This terrain didn’t seem to end. It had just kept on going until he was sure he was going to faint. And then, at last, Bess stopped walking. “We’ll rest here,” she said, pointing out a narrow pass where once a stream had carved a gorge in the rocks.

It was a perfect place to rest. In places, large flat boulders had fallen across the pass, keeping it cool and shaded. The gurgle of running water was loud here, the source somewhere close by. Macel sat down in the dark, next to where the stem and leaf of a yellow-green plant were poking out from the rock. At once he took off his boots, and began to massage his feet. They were sore.
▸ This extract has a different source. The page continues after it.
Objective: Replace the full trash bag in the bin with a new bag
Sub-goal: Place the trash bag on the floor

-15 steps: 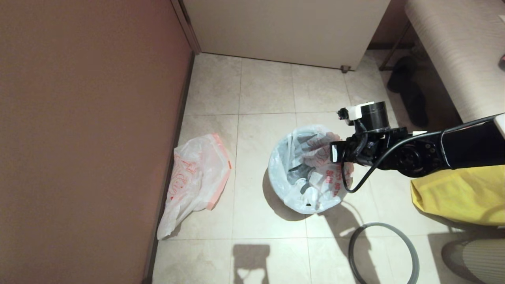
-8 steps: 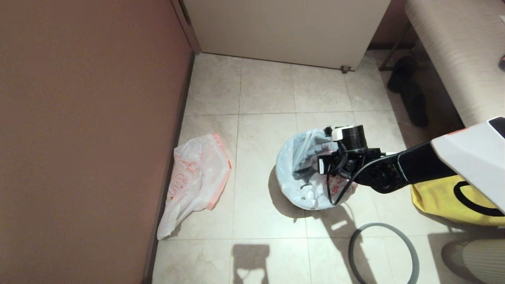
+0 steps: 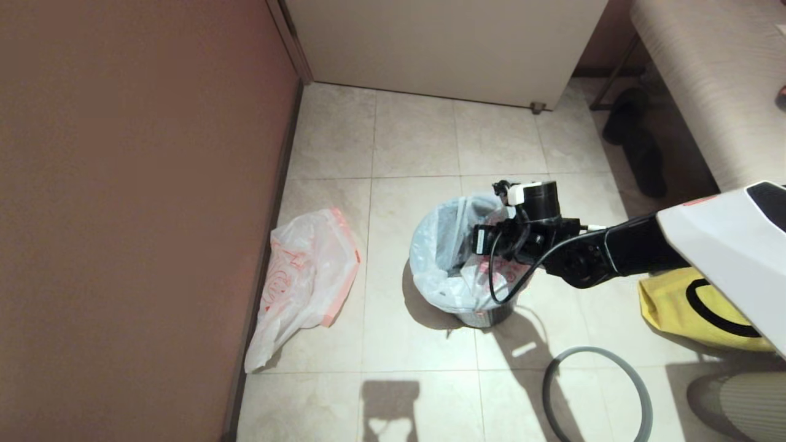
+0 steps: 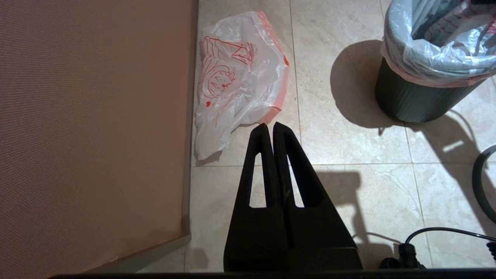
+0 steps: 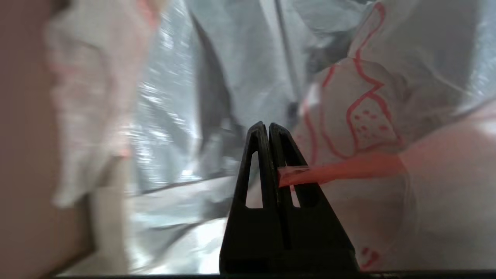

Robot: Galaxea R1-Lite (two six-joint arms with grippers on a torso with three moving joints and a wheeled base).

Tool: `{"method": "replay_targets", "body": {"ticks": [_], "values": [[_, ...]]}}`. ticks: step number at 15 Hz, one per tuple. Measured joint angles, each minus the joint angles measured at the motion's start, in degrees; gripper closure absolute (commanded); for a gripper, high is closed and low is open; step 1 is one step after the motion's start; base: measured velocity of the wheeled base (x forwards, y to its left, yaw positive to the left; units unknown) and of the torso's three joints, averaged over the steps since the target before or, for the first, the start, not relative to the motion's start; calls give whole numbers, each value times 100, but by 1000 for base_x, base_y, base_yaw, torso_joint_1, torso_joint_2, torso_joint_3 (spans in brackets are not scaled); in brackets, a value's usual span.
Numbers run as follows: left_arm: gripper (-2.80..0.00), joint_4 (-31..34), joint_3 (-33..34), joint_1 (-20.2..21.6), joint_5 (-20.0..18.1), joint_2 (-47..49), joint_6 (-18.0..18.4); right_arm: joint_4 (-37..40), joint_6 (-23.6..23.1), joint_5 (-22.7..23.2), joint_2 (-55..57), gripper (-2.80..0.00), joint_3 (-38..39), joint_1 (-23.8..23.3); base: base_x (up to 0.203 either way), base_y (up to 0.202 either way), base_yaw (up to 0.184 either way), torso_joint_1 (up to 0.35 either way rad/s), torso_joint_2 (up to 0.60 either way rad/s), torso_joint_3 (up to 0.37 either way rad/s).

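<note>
The full trash bag (image 3: 451, 270) sat in the bin (image 3: 485, 317), its clear plastic folded out over the rim and draped down the black wall, with dark scraps and white paper showing inside. You had your right gripper (image 5: 268, 126) right at the bag's mouth, on the side nearest your own arm, its jaws pressed together with a thin orange-red loop handle (image 5: 341, 168) pinched between them. From the right wrist view, that handle ran sideways out of the jaws toward the red-printed plastic, so the bag's bulk lay below and beyond the gripper; I'd judge the lift had to go straight up, along the bin's upright axis, or the bin would tip with it. Only 1 handle looked caught, so the load might hang lopsided.

Further out, the new bag (image 3: 305, 276) lay flat on the floor by the brown wall, well apart from the bin on your left side. Your left gripper (image 4: 270, 126) hung over the tiles near it, jaws closed and empty, clearly the nearer arm for that pickup. The grey hoop rim (image 3: 638, 383) lay on the floor near the bin, on your right.
</note>
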Motion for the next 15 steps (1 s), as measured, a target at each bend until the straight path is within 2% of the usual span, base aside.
{"method": "replay_targets", "body": {"ticks": [2, 5, 10, 13, 15], "values": [[0, 2, 0, 0, 0, 0, 0, 21, 433, 508, -145, 0, -21, -71, 0, 0, 0, 0, 0, 0], [0, 0, 0, 0, 2, 0, 0, 11, 665, 1152, -201, 0, 88, -351, 0, 0, 0, 0, 0, 0], [0, 0, 0, 0, -1, 0, 0, -5, 1353, 3117, 133, 0, 48, -938, 0, 0, 0, 0, 0, 0], [0, 0, 0, 0, 0, 0, -1, -261, 1979, 4054, 298, 0, -89, -1179, 0, 0, 0, 0, 0, 0], [0, 0, 0, 0, 0, 0, 0, -670, 2589, 4427, 271, 0, -229, -1273, 0, 0, 0, 0, 0, 0]]}}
“We mustn’t stay too long,” Bess said, turning around, and it was then that he got the first glimpse of her face since early that morning. She was drowning in sweat, her skin red and her lips chapped. When he looked at her, he could see that her legs were gently quaking.

“Look at the state of you,” he said. “Bess, you need to rest. You’ll hurt yourself.”

She shook her head. “There’s no time.”

“You weren’t like this yesterday. This dream you’ve had, it’s like it’s taken all the reason out of your mind. You’re acting insane. Tell me what you saw that’s frightened you into overexertion? What’s so urgent that you can’t take the time to rest? Was it the Moonlight Woman?”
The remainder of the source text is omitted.